Reproduce the records below exactly; no pictures.

=== Exercise materials ===

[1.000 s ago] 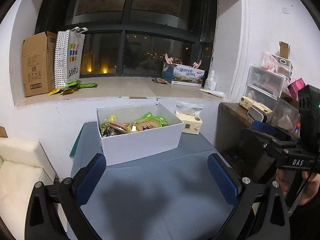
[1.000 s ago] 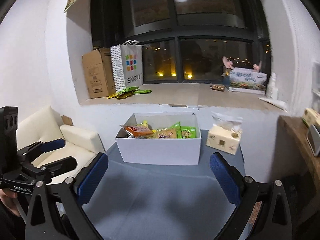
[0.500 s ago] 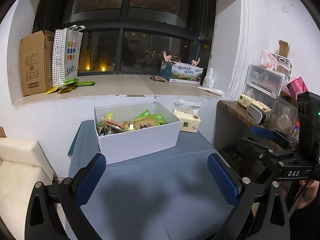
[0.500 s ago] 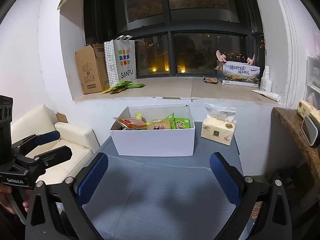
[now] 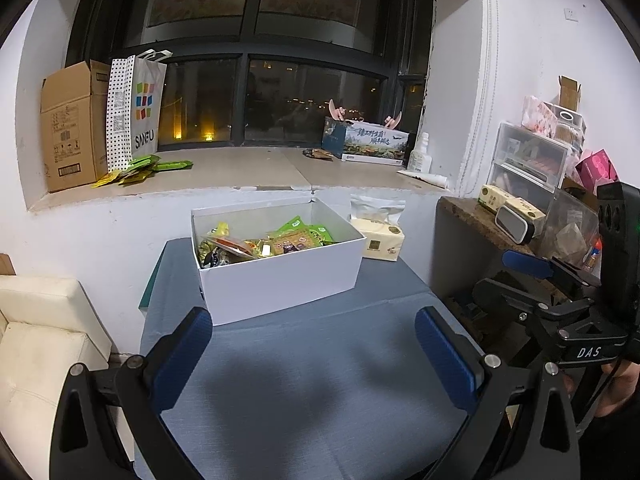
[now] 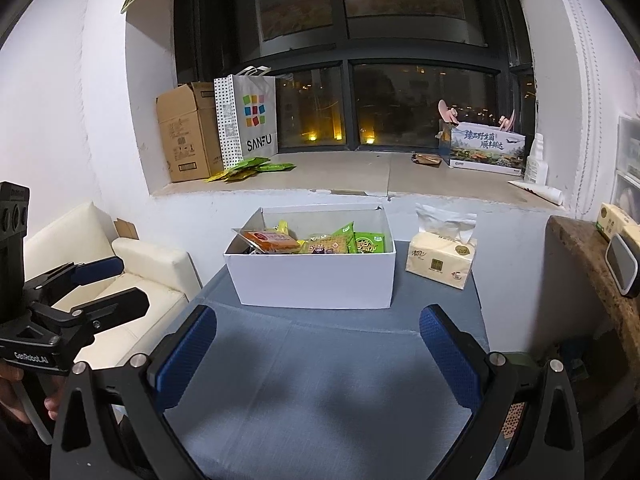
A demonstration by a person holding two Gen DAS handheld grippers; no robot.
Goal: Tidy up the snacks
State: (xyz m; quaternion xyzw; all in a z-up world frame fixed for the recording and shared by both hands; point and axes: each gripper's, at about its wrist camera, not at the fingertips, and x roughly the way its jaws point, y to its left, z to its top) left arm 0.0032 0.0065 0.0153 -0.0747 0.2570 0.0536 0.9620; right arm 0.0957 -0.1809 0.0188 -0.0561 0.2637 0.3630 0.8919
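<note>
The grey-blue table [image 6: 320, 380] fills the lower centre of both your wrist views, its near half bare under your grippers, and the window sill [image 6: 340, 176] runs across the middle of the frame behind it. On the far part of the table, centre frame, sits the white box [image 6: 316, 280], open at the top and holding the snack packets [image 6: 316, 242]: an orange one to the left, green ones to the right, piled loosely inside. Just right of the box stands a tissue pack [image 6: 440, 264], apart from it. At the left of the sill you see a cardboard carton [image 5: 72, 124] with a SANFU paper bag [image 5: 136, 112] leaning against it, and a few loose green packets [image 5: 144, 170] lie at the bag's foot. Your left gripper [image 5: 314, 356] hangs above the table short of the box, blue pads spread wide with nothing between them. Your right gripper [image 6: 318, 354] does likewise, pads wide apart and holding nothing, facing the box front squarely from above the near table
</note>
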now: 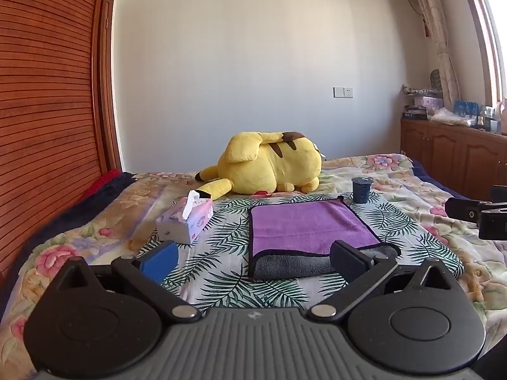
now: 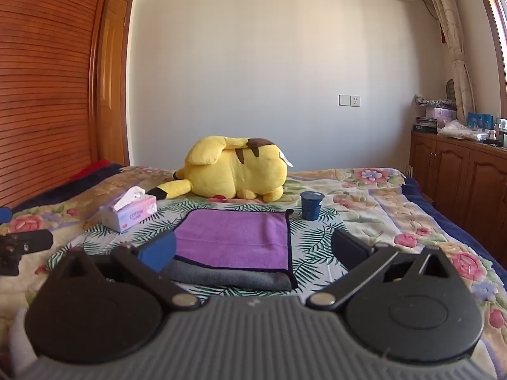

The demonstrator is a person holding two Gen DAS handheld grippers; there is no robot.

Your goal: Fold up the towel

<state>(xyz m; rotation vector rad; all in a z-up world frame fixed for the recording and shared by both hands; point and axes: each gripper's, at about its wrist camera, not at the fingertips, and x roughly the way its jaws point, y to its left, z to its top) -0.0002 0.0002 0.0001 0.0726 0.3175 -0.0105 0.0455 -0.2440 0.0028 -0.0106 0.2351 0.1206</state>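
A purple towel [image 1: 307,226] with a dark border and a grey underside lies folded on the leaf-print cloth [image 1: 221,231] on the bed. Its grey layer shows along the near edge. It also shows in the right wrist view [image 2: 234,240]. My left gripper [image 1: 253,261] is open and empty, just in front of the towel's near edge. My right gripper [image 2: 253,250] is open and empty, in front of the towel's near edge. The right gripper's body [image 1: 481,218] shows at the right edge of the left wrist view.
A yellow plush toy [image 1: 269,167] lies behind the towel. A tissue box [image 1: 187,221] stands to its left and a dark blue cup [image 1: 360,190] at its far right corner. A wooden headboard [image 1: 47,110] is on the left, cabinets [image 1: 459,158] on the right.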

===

▶ _Problem solution_:
[1.000 s ago] 
[1.000 s ago] 
[0.500 s ago] 
[0.500 s ago] 
[now] 
[now] 
A demonstration by a person holding two Gen DAS handheld grippers; no robot.
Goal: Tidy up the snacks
State: (xyz m; quaternion xyzw; all in a z-up world frame fixed for the recording and shared by both hands; point and axes: each gripper's, at about its wrist camera, not at the fingertips, and x roughly the way its jaws point, y to its left, z to its top) left arm 0.0032 0.0065 0.0153 -0.0747 0.2570 0.0536 0.9620; right arm 0.0957 -0.1809 0.0188 -0.0561 0.2637 0.3630 0.8919
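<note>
The grey-blue table [image 6: 320, 380] fills the lower centre of both your wrist views, its near half bare under your grippers, and the window sill [image 6: 340, 176] runs across the middle of the frame behind it. On the far part of the table, centre frame, sits the white box [image 6: 316, 280], open at the top and holding the snack packets [image 6: 316, 242]: an orange one to the left, green ones to the right, piled loosely inside. Just right of the box stands a tissue pack [image 6: 440, 264], apart from it. At the left of the sill you see a cardboard carton [image 5: 72, 124] with a SANFU paper bag [image 5: 136, 112] leaning against it, and a few loose green packets [image 5: 144, 170] lie at the bag's foot. Your left gripper [image 5: 314, 356] hangs above the table short of the box, blue pads spread wide with nothing between them. Your right gripper [image 6: 318, 354] does likewise, pads wide apart and holding nothing, facing the box front squarely from above the near table
</note>
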now: 
now: 

The demonstrator is a person holding two Gen DAS handheld grippers; there is no robot.

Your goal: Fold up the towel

<state>(xyz m; rotation vector rad; all in a z-up world frame fixed for the recording and shared by both hands; point and axes: each gripper's, at about its wrist camera, not at the fingertips, and x roughly the way its jaws point, y to its left, z to its top) -0.0002 0.0002 0.0001 0.0726 0.3175 -0.0105 0.0455 -0.2440 0.0028 -0.0106 0.2351 0.1206</state>
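A purple towel [image 1: 307,226] with a dark border and a grey underside lies folded on the leaf-print cloth [image 1: 221,231] on the bed. Its grey layer shows along the near edge. It also shows in the right wrist view [image 2: 234,240]. My left gripper [image 1: 253,261] is open and empty, just in front of the towel's near edge. My right gripper [image 2: 253,250] is open and empty, in front of the towel's near edge. The right gripper's body [image 1: 481,218] shows at the right edge of the left wrist view.
A yellow plush toy [image 1: 269,167] lies behind the towel. A tissue box [image 1: 187,221] stands to its left and a dark blue cup [image 1: 360,190] at its far right corner. A wooden headboard [image 1: 47,110] is on the left, cabinets [image 1: 459,158] on the right.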

The full answer has been given.